Она повела меня, и я пошел.

— Не бойся, их теперь нету, — сказала она.

— Чего ты плачешь? — спросил я у женщины.

— Он их всех побил... он их клинком заколол, сперва одного, на часах, потом прочих, кои уж на отдых легли в помещении, — говорила женщина. — Он их сразу, он им и вспомнить про себя не дал, семь душ — все лежат...

— А чего ты плачешь?

— А он и сам тоже лежит помирает... Один-то враг не враз помер и в него поспел стрельнуть — и попал ему в грудь насквозь... Я побежала кликнуть бабку-повитуху, а она тоже померла без присмотра.

У входа в школу лежал навзничь мертвый часовой. Крестьянка взяла его за ноги и поволокла, чтобы тут его не было. Внутри помещения горел фонарь «летучая мышь» и смутно освещал чужих покойников; двое из них лежали на детских кроватках, которые немцы приспособили для сна, поставив для удлинения их табуретки; прочие кровати были пусты, и четверо мертвецов валялись на полу — они, должно быть, пытались одолеть Саввина; один немец лежал в черной шинели, а остальные были в белье, разобравшись на ночь по-домашнему.

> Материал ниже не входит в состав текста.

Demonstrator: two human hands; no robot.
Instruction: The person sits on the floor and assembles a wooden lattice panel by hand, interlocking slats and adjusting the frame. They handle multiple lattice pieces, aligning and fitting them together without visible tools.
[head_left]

Саввин лежал в углу, в отдалении, отдельно от поверженных им врагов. Я склонился к его лицу и подложил ему под голову детскую подушку.

— Тебе плохо? — спросил я у него.

— Почему плохо? — нормально, — трудно дыша, сказал Саввин. — Я умираю полезно.

— Тебе больно?

— Нет. Больно живым, а я кончаюсь, — прошептал Саввин.

— Как же ты их всех один осилил? — спрашивал я, расстегивая ему пуговицу на воротнике рубашки.

Саввину стало тяжко, но он произнес мне в ответ:

— Не в силе дело, — в решимости и в любви, твердой, как зло...

Он начал забываться; потом прошептал свое имя, может быть вспомнив, как его когда-то называла мать, и, утратив память о жизни, закрыл глаза насмерть.

Я поцеловал его, я попрощался с ним навеки и пошел выполнять его завещание о несокрушимой броне. Но самое прочное вещество, оберегающее Россию от смерти, сохраняющее русский народ бессмертным, осталось в умершем сердце этого человека.